Société

La croyance dans les esprits à Java

Cohabitation avec les esprits

Les javanais pensent qu’ils cohabitent sur terre avec des esprits qu’ils classent en trois catégories : memedi, lelembut et tujul. Si les noms donnés aux esprits peuvent changer de villages en villages, leurs caractéristiques restent les mêmes.

Les memedis

Les memedis sont les esprits qui ressemblent le plus à nos fantômes. On peut les imaginer sous formes de squelettes ou recouverts d’un drap blanc, à l’image de nos fantômes dans l’imagination populaire. Ils peuvent également prendre l’apparence de quelqu’un que l’on connaît ou que l’on a connu. Les memedis sont connus pour effrayer les gens sans pour autant causer de graves problèmes. Ils sont en général plus joueurs que nuisibles. Ils adorent faire des blagues aux gens, comme donner la fessée aux femmes lorsqu’elles prient ou prendre des vêtements dans une armoire et les jeter dans la rivière. Parfois ils peuvent être plus ennuyeux, prenant l’apparence d’un homme pour coucher avec sa femme et engendrant ainsi des enfant-monstres.

Les lelembuts

Les lelembuts peuvent être beaucoup plus dangereux. Ils pénètrent les corps des hommes, les rendant malades ou fous. Une personne possédée mourra si elle n’est pas soignée par un dukun, un sorcier javanais qui peut faire sortie l’esprit en massant l’endroit par lequel il est entré dans le corps. Les javanais prennent très au sérieux ces esprits. Ils ont d’ailleurs développé plusieurs théories sur la possession. Certains pensent que les lelembuts rentreraient dans le corps par les pieds. C’est pour cela qu’il faut se laver les pieds avant de pénétrer dans une mosquée. Pour d’autres, les lelembuts rentrent toujours par la tête des gens. C’est pourquoi la fontanelle d’un bébé doit toujours être recouverte par une mixture d’oignons et de poivre, les esprits étant repoussés par la nourriture épicée.

Les tujuls

Les tujuls sont des esprits qui peuvent aider les gens pour réussir dans la vie, à la manière de quelqu’un qui conclurait un pacte avec le diable. Si les tujuls peuvent un moment être bénéfiques, cette alliance a bien entendu ses effets néfastes pour l’individu dont le comportement peut changer et atteindre une certaine forme de folie.

Dans de nombreux cas (maladie, folie, disparition…) les javanais vont chercher un sens à leurs malheurs (ou bonheurs) dans leurs croyances.
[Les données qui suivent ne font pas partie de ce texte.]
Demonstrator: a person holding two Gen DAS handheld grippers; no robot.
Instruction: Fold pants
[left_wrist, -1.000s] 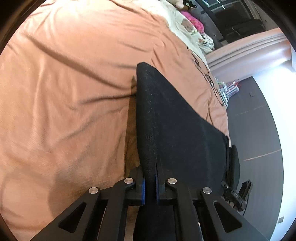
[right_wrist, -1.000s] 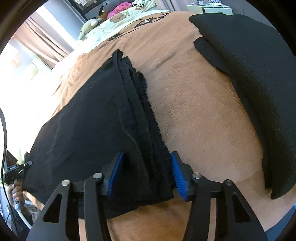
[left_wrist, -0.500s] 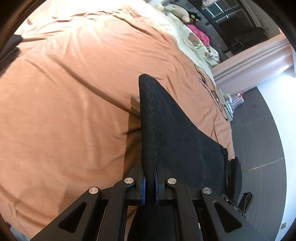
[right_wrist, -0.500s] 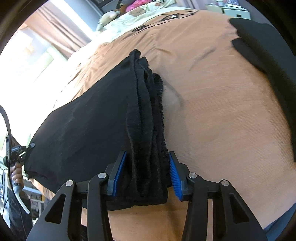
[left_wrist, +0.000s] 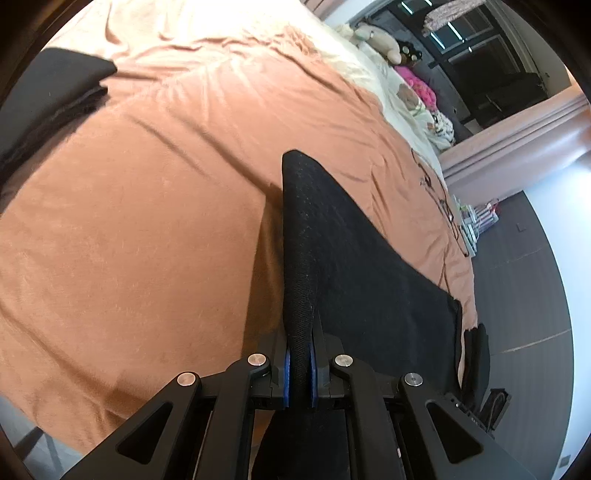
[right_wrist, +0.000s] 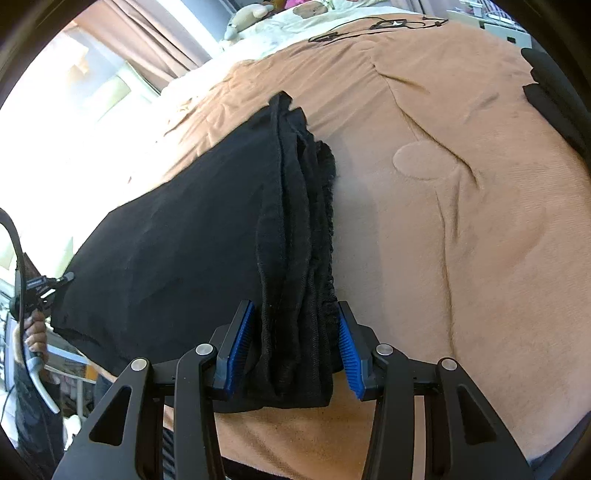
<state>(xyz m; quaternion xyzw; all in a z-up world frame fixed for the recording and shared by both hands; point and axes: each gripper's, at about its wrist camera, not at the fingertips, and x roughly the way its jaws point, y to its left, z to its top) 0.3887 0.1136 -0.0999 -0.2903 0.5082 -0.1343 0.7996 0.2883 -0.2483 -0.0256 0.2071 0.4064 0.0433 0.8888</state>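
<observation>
Meanwhile, black knit pants (left_wrist: 369, 280) hang taut above the orange bedspread (left_wrist: 147, 229): left gripper (left_wrist: 298, 373) pinches one thin edge, right gripper (right_wrist: 295, 350) clamps a bulky bunch whose layers might slip out.

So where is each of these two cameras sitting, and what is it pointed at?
Left wrist view: sits behind the left tongs, looking down across the orange bedspread; tongs clamp a thin edge of the black pants.
Right wrist view: sits behind the right tongs, whose pads grip the pants' bunched layers; a hand shows at far left.
Shared: the pants, the bedspread.
</observation>
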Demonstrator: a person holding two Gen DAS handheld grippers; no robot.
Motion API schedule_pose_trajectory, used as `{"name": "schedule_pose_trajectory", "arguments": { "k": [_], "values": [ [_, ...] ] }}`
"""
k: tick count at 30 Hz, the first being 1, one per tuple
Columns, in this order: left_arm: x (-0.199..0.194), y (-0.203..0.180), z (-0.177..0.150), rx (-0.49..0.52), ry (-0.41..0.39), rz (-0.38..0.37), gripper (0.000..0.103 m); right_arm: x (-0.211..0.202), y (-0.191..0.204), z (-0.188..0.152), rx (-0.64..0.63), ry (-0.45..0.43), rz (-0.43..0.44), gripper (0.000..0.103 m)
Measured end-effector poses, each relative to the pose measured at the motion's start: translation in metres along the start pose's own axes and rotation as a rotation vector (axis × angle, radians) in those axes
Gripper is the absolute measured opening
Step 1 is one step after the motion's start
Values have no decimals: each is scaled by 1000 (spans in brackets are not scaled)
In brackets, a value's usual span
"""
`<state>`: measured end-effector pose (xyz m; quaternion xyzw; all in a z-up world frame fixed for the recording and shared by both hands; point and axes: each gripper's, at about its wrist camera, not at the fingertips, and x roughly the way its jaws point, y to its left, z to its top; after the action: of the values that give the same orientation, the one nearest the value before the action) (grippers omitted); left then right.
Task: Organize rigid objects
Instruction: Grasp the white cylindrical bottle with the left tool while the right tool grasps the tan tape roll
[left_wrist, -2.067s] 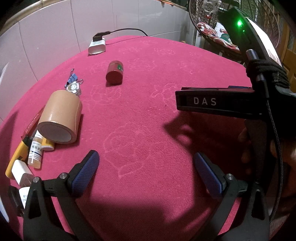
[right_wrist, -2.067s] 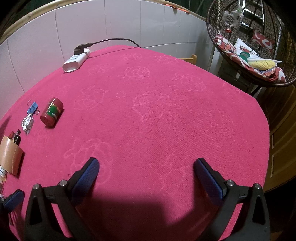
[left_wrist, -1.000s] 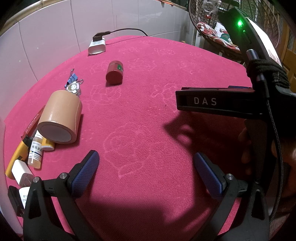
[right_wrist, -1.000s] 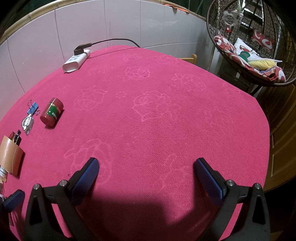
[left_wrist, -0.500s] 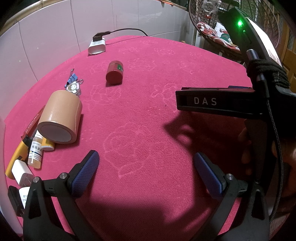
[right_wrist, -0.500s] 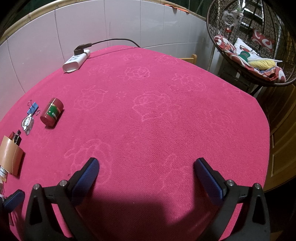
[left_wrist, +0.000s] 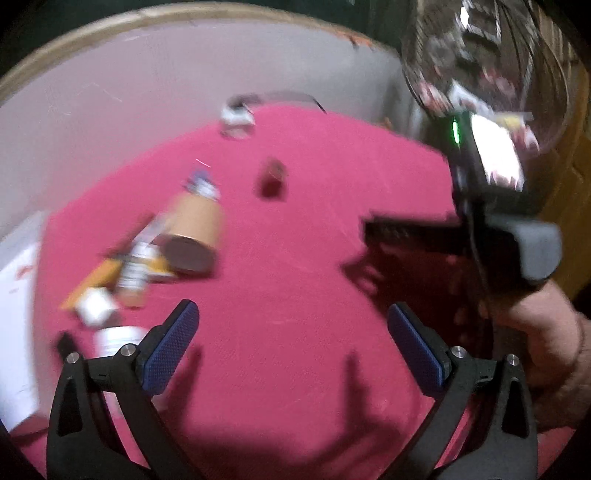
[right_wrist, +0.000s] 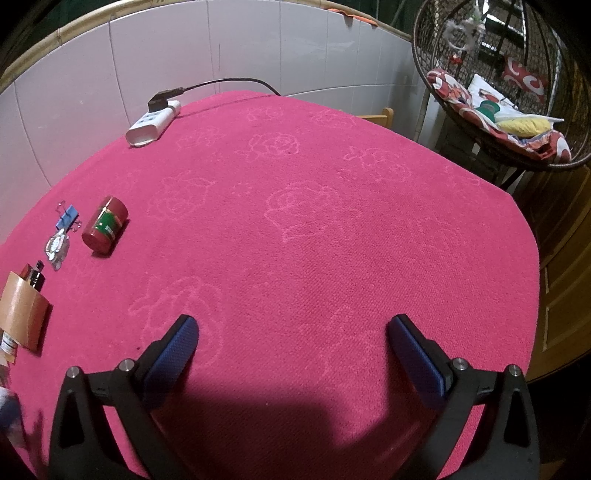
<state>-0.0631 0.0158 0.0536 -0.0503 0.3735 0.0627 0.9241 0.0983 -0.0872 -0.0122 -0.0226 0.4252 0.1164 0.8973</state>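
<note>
On the red tablecloth (right_wrist: 314, 240) a small red jar (right_wrist: 105, 230) lies on its side at the left, beside a blue binder clip (right_wrist: 67, 216) and a keychain (right_wrist: 57, 249). A brown tape roll (left_wrist: 192, 230) lies further left among a white bottle (left_wrist: 135, 271), a yellow tube (left_wrist: 92, 282) and other small items; this view is blurred. My left gripper (left_wrist: 291, 343) is open above bare cloth, right of that pile. My right gripper (right_wrist: 295, 350) is open over the near middle of the cloth, holding nothing. In the left wrist view the right gripper's body (left_wrist: 480, 236) is held by a hand (left_wrist: 550, 332).
A white power strip (right_wrist: 153, 123) with a black cable lies at the far edge by the tiled wall (right_wrist: 110, 74). A wicker hanging chair (right_wrist: 498, 103) with cushions stands beyond the right side. The table edge drops off at the right.
The left gripper has jerked back and upward, blurring its view; the objects now sit further up and more of the wall shows. The right gripper's view is the same.
</note>
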Motion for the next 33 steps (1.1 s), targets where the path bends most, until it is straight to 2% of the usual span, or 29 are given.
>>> {"name": "schedule_pose_trajectory", "arguments": {
  "k": [4,7,8,11,15,17,19,22,24,27,30,31,32,33],
  "values": [
    [-53,60,-11,-186,-115,100,103,-9,-6,-2,-4,-35,153,103],
    [-72,100,-28,-280,-149,224,103,-20,3,-4,-62,-72,277,103],
    [-74,106,-33,-293,-146,240,103,-23,8,-3,-94,-81,302,103],
    [-71,118,-43,-318,-99,261,103,-37,31,-2,-207,-106,367,103],
    [-54,112,-48,-326,-20,192,103,-48,64,6,-318,-116,536,103],
    [-44,100,-46,-292,19,185,103,-49,85,12,-411,-124,570,103],
    [-29,91,-40,-259,57,213,103,-51,110,12,-520,-151,582,103],
    [-13,88,-37,-245,99,226,102,-46,145,10,-645,-138,622,103],
    [-8,88,-37,-255,115,217,97,-40,164,7,-720,-134,633,101],
    [-3,86,-39,-236,135,225,90,-33,185,-1,-807,-117,639,92],
    [2,85,-40,-215,149,237,69,-24,193,-8,-846,-52,660,64],
    [4,87,-42,-223,158,230,50,-23,193,-8,-842,-49,666,63],
    [6,88,-43,-229,162,225,39,-23,191,-8,-832,-42,676,63],
    [4,88,-44,-224,147,233,36,-24,189,-8,-822,-32,688,61]
  ]
}}
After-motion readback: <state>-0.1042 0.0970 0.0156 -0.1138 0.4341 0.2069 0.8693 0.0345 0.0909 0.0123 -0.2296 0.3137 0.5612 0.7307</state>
Malgré les confusions et les contradictions que l’on peut trouver dans ces croyances, elles présentent une signification plus générale. Elles dépeignent en fait le triomphe de la culture sur la nature. Alors que la culture javanaise progressait, que la forêt tropicale se transformait en rizières et villages, les esprits qui vivaient à Java bien avant l’arrivée des hommes se réfugiaient dans les bois, les volcans et l’océan indien (où Ratu Kidul, la reine des mères du sud et peut être la plus puissante lelembut de Java, attend pour emporter quiconque oserait porter des vêtements verts près de chez elle). Parallèlement, une personne qui devient plus civilisée (c’est-à-dire, dans le modèle javanais, qui croit en Dieu, qui est bon pratiquant et qui a de l’ordre dans sa vie) aura moins de chances de se faire posséder par un esprit. Pour les javanais il faut donc un « ordre » culturel dont le pouvoir permet de combattre les forces du désordre. Cet ordre se ressent dans le comportement des javanais, dans leurs valeurs. En effet rares sont ceux qui expriment facilement leurs émotions. Un javanais aura toujours une certaine retenue; retenue qui, comme la prière, fait partie de cet « ordre » pour contrer les esprits.